Data Product Release Lifecycle
Each new data product release can be segmented in a series of steps and the control panel has been designed to effectively address this use-case. However, the flow presented here is the suggested one, every change in this flow must be carefully thought. Typically, when improving the quality of a data product, one could experience the following steps:
- Start of a new release cycle
- Making changes, either to metadata or to environment-specific configurations
- Commit changes
- (optional) Manually review the preview descriptor
- (optional) Check policies compliance
- Deploy and see if everything works as expected
- Release and publish to the marketplace
Steps 4 and 5 are marked as optional since those steps are, in any case, performed automatically by the provisioning coordinator in the deployment phase. However, for step 5, in case the policy validation fails during deployment, errors can be better understood if you use the "Launch Test" button.
Every new release cycle for a data product starts with a New Snapshot. A snapshot is an intermediate state between the latest data product release and the new work-in-progress release. It is designed to make improvement iterations faster, without the need to increase the data product version for each single delta.
Specifically, this operation will create a new folder under
releases/ having as its name the new version number (e.g.
0.3). It will then populate this folder with all descriptors needed:
- Data product descriptor
- Environment-specific configurations for each environment
Once this operation is completed, a new data product release cycle is said to be started.
The commit operation is used to ensure that any changes to the release snapshot of a data product move only between consistent states. Use it when you want to reflect your changes to the release files managed by witboost.
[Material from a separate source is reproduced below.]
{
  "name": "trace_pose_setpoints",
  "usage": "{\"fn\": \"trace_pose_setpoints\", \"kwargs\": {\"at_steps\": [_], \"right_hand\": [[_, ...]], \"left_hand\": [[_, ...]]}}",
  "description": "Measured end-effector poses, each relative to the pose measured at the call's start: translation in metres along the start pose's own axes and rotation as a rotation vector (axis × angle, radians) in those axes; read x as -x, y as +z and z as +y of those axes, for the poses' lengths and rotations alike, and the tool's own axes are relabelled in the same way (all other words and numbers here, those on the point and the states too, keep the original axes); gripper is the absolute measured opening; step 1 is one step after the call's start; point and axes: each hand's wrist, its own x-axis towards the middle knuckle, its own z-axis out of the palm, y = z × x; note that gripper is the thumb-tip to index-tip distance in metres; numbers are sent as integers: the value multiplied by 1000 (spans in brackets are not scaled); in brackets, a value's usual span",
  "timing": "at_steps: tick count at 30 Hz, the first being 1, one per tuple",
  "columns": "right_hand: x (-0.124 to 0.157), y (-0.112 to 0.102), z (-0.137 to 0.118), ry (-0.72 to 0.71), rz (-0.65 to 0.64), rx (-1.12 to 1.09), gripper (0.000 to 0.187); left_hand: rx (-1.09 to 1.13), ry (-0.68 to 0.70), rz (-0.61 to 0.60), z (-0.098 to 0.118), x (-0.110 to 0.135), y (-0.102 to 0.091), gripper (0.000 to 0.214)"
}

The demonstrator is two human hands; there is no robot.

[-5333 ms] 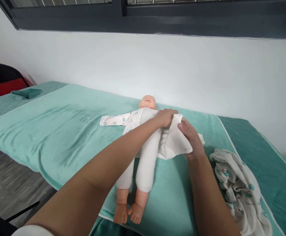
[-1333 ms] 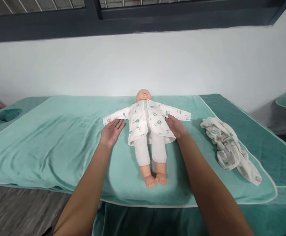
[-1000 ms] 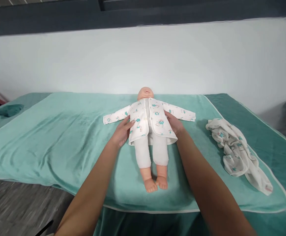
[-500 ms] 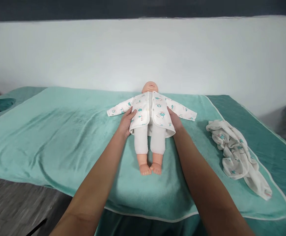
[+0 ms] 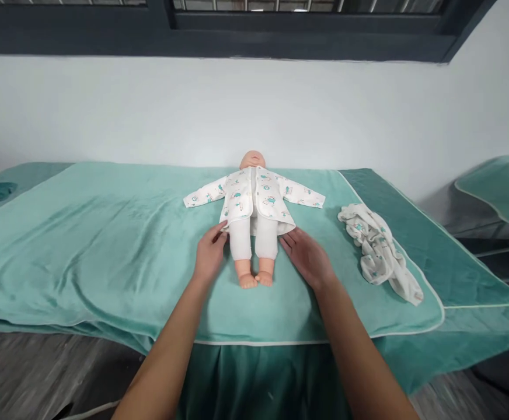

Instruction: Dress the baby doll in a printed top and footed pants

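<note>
Doll point(image 5: 265, 239) w/ printed jacket point(image 5: 269, 197) on is lying face-up on green blanket point(image 5: 123, 245). L hand point(image 5: 209, 252) is touching jacket hem, can't tell if pinching; R hand point(image 5: 309, 256) is showing open fingers nr opp. hem corner.

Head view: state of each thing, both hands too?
Doll: face up, arms spread
Printed jacket: on doll, front open
Printed cloth: crumpled
Light green sheet: spread out, wrinkled at left
Left hand: at jacket hem, grip unclear
Right hand: open, fingertips near hem
Window: state unclear
</note>
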Motion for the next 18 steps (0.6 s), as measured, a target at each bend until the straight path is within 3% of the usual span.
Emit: {"fn": "trace_pose_setpoints", "kwargs": {"at_steps": [3, 5, 10, 12, 14, 18], "right_hand": [[57, -20, 3, -107, 112, 123, 29], [82, -38, -4, -204, 215, 364, 37], [97, -76, -55, -494, 455, 1547, 45], [91, -82, -78, -420, 556, 1941, 45], [81, -80, -95, -261, 619, 2148, 42], [60, -60, -119, -54, 514, 2172, 32]], "left_hand": [[-163, 82, 5, -3, 39, -17, 39], [-218, 144, -11, -4, 64, -29, 35], [-207, 157, -99, -3, 107, -47, 29], [-190, 142, -122, 0, 117, -45, 29], [-181, 148, -165, 4, 124, -36, 30], [-181, 237, -235, 8, 133, -21, 37]]}}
That means all changes to descriptors and configurations made in the repository will be reflected to the release snapshot descriptors and configurations (i.e. in the files inside the release folder) only when a commit is performed.
You can still have a preview descriptor of the changes you made before committing by selecting the HEAD release. Hence, HEAD can diverge from the snapshot if no commit operation is performed.
Modifying files inside the release folder is still allowed. However, this practice is highly discouraged, since all changes there will be overwritten by any further commit operation.
Deploy will take the data product descriptor and deploy the infrastructure to the selected environment. Before that, it will ensure that the descriptor is well-formatted and compliant with the defined policies for the given environment (you can test its validity against the data governance's policies, refer to DP Validation section). If all checks are passed and the deployment is successful, the data product is published into the marketplace, so that consumers can start using it.
By performing a commit before deploying, you will ensure that the data product descriptor with the latest changes is being sent to the provisioning coordinator.
The Data Product deployment will start the underlying deployment of all of its components, in a sequence defined by the "dependsOn" relations among them. After the deploy operation is invoked, it can happen that:
- the deployment fails with a validation error: in this case, the deployment did not start at all. The environment is not touched, and you can simply run the test again to see what the error was. Then after solving the error, you can just try to deploy everything again.
- one of the deployment steps fails. In this case, the Data Product is in a corrupted state, since some of its components may be already deployed and available, while others are not. In this case, witboost does not automatically roll back any of the already deployed components, since their deployment could require a long time or a significant amount of resources. From here the user can decide to solve the deployment problems and trigger another deployment operation, or to undeploy the whole data product (this will remove the components already deployed).
- the deployment completes with success. One of the steps that the Provisioner module performs is the registration of the deployed data product in the Marketplace. So from now on the data product can be visible to all the consumers that access the Marketplace.
Remember that the Marketplace is updated only by deploy operations, so you will need to perform another deploy operation in case you want to change the metadata visualized in the Marketplace.
Since all Specific Provisioners must be idempotent, deploy operations are idempotent as well, so you can always re-deploy an already deployed data product to update its metadata.
A data product is considered "deployed" in a target environment when all of its components are deployed, and it is registered in the Marketplace.
When changes are required to improve the data product or to fix some problems, the components' repositories (or the data product repository itself) can be edited accordingly, and a new data product release can be generated and deployed. Remember that only one deployment per data product and environment should be active at the same time, so if you are making some structural changes, you could decide to undeploy the current data product before deploying it again.
To delete a component, you can simply remove it from witboost as described in the previous section. Remember that this will not affect any deployed instance of the data product, so to make this deletion effective you should undeploy the current version and deploy it again. Similarly, when you want to completely delete a data product, you should first undeploy it, and then start removing each component entity, and then the data product entity itself.
When you are going to introduce changes that will break retro-compatibility on the contract that the data product exposes to its consumers (e.g. the output ports it exposes) a new version of the data product must be created. You can do that by accessing the upper-right menu of the data product and selecting
New version. This will create a completely new data product and components with a different major version. Those can be considered as completely new components belonging to a brand-new data product.
Release will promote the data product snapshot to a concrete release, by assigning it a final version naming to the data product.
After that, the release cycle is closed and the release gets frozen. To make further changes a new snapshot is needed.